Mick,

I was reading my mail from most recent to less recent. If you
are the one who should receive patches, I have attached my
PostgreSQL 8+ performance patch for group performance. It is
based on the DSPAM 3.6.2 update to the driver. Please consider
applying it for the 3.8.1 release. I would be happy to answer
any questions and there is a longish thread in the mailing
list archives from when I submitted it originally. Thank you
for your consideration.

Cheers,
Ken

On Fri, Feb 01, 2008 at 01:47:25PM -0800, Mick Johnson wrote:
> All
> 
> A few pending updates have been pushed up to CVS :
> 
> * Allow users to select multiple rows by clicking
> on the initial row, holding shift, and clicking on the final row.
> * Adds a "select 200" button to the quarantine page. 
> * Removed some junk from a previous merge.
> 
> The Feature Request page has also been updated - the donations button and
> dollar value components have been removed as we're no longer accepting
> donations for this project. 
> 
> A few of the patches came in via this interface, this actually makes it
> harder to patch as a) I don't know who submitted them and can't bring up any
> suggestions or corrections directly, and b) they have less visibility on
> this list. In the future, if you wish to submit patches (and I'm always
> happy when people do) please do so here to ensure the community can review.
> 
> The latest CVS version seems to have been running stably for some time now
> and I'm looking to push this out as a stable 3.8.1 this month unless I hear
> otherwise. 
> 
> Finally, looking forward to a great 2008!
> 
> Cheers
> Mick Johnson
> Sensory Networks
> 
> 
-----------previous patch posting to dspam-users/dspam-dev--------
Dear dspam-users:

I sent this patch update to the dspam-dev list, but I never
saw it. It should be useful to others in the DSPAM community
that are or would like to use PostgreSQL as the DB backend.
The patch is against version 3.6.2 but should apply fairly
easily to any of the 3.6.x series. 

Ken Marshall

----- Forwarded message from Kenneth Marshall <[EMAIL PROTECTED]> -----

Date: Sun, 26 Feb 2006 16:49:16 -0600
From: Kenneth Marshall <[EMAIL PROTECTED]>
To: Rustam Aliyev <[EMAIL PROTECTED]>
Cc: Jonathan Zdziarski <[EMAIL PROTECTED]>,
        dspam-dev@lists.nuclearelephant.com,
Subject: Re: [dspam-dev] PostgreSQL Performance Patch

Jonathan and Rustam,

We are still having problems with the delicateness of MySQL
as a backend DB. The problem is not with DSPAM at all but that
we are having problems scaling MySQL to the number of users and
still be able to provide a backup DB server, in case the primary
server has an outage.
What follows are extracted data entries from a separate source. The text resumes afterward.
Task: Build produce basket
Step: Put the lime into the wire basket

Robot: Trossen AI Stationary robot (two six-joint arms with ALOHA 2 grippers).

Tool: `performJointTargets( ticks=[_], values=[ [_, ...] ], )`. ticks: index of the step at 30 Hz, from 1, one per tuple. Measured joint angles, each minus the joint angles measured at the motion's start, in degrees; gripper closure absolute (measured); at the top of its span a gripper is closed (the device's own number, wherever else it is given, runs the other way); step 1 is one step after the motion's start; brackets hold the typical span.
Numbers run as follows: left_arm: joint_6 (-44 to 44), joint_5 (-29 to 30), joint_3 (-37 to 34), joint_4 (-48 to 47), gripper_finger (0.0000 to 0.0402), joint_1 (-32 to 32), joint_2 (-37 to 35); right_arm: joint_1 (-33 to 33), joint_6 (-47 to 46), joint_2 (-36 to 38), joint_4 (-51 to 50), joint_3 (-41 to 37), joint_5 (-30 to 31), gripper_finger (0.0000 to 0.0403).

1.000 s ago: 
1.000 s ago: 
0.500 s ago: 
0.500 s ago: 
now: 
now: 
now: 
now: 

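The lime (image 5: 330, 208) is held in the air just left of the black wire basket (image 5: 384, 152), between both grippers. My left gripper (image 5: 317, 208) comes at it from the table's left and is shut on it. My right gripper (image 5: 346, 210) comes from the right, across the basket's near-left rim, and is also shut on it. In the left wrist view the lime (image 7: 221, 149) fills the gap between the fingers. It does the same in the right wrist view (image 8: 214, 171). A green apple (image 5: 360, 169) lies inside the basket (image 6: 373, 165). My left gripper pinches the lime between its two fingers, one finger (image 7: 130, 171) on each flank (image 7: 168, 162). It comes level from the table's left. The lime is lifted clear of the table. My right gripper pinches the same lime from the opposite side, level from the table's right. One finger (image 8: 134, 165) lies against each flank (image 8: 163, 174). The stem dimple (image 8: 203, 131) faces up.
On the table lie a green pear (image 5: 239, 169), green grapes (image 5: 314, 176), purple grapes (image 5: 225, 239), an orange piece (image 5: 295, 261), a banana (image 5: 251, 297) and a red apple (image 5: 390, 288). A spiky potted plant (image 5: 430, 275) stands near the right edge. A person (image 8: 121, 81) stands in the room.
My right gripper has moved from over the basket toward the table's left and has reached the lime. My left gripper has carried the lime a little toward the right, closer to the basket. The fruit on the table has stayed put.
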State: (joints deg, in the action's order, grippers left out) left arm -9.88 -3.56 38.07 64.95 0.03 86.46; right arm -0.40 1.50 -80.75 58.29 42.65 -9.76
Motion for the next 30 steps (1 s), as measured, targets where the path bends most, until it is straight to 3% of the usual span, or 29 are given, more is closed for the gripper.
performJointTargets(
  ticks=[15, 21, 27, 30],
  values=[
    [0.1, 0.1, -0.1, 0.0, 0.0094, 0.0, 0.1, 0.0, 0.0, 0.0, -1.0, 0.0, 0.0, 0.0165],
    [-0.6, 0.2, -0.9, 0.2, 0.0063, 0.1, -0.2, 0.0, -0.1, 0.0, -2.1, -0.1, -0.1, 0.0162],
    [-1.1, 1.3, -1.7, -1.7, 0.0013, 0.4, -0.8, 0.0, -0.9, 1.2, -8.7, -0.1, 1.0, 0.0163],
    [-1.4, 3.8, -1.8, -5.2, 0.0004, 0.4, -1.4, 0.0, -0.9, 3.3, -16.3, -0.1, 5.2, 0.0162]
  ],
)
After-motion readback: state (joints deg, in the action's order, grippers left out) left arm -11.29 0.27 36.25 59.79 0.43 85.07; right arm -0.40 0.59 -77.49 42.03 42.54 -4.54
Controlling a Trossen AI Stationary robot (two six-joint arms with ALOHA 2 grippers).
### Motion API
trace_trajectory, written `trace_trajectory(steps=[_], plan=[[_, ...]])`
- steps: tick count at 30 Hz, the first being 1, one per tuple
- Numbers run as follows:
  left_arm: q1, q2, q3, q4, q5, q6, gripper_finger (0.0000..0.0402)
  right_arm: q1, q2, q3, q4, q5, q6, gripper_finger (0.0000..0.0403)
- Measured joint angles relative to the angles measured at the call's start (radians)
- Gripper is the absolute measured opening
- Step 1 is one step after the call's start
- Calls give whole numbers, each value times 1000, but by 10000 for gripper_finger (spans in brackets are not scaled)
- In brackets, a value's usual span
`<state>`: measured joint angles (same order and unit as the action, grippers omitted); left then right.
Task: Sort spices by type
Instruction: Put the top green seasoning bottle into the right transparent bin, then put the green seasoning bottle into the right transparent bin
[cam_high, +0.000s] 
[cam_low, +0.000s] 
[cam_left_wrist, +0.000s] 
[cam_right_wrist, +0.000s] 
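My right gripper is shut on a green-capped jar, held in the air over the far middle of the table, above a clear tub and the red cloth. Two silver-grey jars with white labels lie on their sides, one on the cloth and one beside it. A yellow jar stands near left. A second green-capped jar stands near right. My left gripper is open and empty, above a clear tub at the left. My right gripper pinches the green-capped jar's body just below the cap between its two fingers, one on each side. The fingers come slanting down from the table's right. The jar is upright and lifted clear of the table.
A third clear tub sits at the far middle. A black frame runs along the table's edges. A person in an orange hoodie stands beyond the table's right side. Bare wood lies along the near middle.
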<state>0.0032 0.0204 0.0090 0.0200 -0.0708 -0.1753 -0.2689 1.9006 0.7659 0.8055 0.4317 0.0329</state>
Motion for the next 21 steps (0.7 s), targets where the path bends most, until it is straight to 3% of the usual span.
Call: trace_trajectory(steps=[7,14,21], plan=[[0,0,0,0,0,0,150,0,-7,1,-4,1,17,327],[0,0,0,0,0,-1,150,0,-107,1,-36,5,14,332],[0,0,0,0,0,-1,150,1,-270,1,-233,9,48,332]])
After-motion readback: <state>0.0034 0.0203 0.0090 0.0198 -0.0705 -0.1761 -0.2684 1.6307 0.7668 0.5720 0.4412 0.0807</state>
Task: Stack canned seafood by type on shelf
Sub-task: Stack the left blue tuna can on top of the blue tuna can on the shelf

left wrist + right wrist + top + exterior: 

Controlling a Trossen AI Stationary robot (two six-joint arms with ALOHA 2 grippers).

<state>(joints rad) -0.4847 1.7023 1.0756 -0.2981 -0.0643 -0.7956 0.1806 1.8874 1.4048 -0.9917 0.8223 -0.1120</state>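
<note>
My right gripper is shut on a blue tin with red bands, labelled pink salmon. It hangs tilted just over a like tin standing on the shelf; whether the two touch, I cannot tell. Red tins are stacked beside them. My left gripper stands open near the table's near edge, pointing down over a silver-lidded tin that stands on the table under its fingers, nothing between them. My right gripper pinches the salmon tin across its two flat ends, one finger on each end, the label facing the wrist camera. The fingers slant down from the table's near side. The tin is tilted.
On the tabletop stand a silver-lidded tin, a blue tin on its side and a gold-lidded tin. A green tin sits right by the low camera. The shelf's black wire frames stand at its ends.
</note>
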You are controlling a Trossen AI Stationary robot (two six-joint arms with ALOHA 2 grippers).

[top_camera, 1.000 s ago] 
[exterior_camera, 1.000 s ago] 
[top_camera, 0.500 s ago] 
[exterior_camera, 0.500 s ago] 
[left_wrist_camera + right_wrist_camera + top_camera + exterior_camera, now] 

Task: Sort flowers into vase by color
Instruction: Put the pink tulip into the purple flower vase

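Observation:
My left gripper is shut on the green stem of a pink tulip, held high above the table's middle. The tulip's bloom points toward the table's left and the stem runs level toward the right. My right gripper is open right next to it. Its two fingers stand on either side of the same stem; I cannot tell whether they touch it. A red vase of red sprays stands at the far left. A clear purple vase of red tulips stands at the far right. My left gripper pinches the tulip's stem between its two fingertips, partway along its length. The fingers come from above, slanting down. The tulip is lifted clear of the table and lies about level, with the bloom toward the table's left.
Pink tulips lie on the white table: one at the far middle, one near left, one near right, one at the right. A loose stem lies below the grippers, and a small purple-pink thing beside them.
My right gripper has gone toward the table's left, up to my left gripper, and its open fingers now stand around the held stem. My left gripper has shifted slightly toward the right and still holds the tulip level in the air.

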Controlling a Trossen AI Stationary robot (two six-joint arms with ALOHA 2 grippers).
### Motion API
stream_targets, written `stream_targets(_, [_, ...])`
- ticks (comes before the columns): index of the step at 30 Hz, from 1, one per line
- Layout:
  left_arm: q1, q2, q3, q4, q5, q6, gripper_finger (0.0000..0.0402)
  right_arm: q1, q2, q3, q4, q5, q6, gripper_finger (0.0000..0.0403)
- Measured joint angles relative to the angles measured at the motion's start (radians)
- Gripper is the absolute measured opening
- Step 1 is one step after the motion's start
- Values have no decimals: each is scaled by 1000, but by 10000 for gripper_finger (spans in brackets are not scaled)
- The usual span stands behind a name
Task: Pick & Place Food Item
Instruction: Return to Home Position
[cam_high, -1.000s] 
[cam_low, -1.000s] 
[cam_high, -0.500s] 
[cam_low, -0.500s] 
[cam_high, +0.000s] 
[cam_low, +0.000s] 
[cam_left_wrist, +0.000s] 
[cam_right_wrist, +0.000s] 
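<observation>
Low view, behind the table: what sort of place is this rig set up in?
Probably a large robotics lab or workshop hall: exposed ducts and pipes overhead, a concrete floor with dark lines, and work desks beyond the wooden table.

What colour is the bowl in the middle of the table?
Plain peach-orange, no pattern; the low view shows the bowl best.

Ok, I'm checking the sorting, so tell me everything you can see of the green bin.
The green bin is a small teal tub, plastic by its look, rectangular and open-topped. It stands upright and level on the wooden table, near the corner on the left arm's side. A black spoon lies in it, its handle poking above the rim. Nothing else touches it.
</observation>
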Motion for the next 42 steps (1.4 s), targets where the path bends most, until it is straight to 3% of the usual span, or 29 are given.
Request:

Also, the database cleaning and optimization
shutsdown the processing while it is running when using a MYISAM
DB. With the updated PostgreSQL driver in DSPAM and the release
of version 8.1, we are again testing the PostgreSQL backend.

I had high expectations for the combo of DSPAM 3.6 and PostgreSQL
8.1, but while it easily handled much more than 3.2/3.4 and 8.0
it still took too long to process messages. The basic token select
took seconds to perform. I finally tracked the problem down to the
fact that the updated 8.x query is only used if you are not using
the merged group. Without the merged/global group the selects took
approximately 20ms with it they took 3000ms.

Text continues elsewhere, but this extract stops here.